3

In the book Uncertainty Quantification: Theory, Implementation, and Applications, by R.C. Smith, there is a chapter about Bayesian inference. The likelihood is Gaussian, with error variance $\sigma^2$ that may be constant or random: $Y|q,\sigma^2\sim\prod_{i} \text{Normal}(f_i(q),\sigma^2)$. Here $Y$ (response) and $q$ are random vectors, and $f_i$ are deterministic functions. The prior distributions are $q\sim\pi(q)$, $\sigma^2\sim\pi(\sigma^2)$. The author shows the Metropolis algorithm for the simulation of the posterior distribution, $\pi(q,\sigma^2|d)$, where $d$ is the data on the response. If you do not have the book, nothing happens, as I will ask the question self-contained.
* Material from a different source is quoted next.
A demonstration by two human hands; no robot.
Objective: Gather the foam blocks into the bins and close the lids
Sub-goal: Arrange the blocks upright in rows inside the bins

The Metropolis algorithm requires the use of a proposal distribution. Although the Markov chain converges for any proposal distribution, the choice becomes important in terms of convergence rapidity. The author proposes that the proposal distribution be Gaussian, with covariance matrix given by the covariance matrix of the estimator from nonlinear regression (frequentist method). That is, if $J(\theta'|\theta)$ is the proposal distribution, then $J(\theta'|\theta)\sim\text{Gaussian}(\theta,V)$, where $V=\hat{\sigma}^2(X^T(\hat{q})X(\hat{q}))^{-1}$, being $\hat{q}$ the maximum likelihood estimator (least-squares fitting), $\hat{\sigma}^2$ the estimated error variance from the nonlinear regression (quotient of mean square error and number of observations minus parameters), and $X$ the Jacobian matrix of the map $\{f_i\}_i$ that defines the model (if it were linear regression, it would just be the matrix of covariates). Hence, this method acts in the spirit of empirical Bayes (the data is employed beyond the likelihood).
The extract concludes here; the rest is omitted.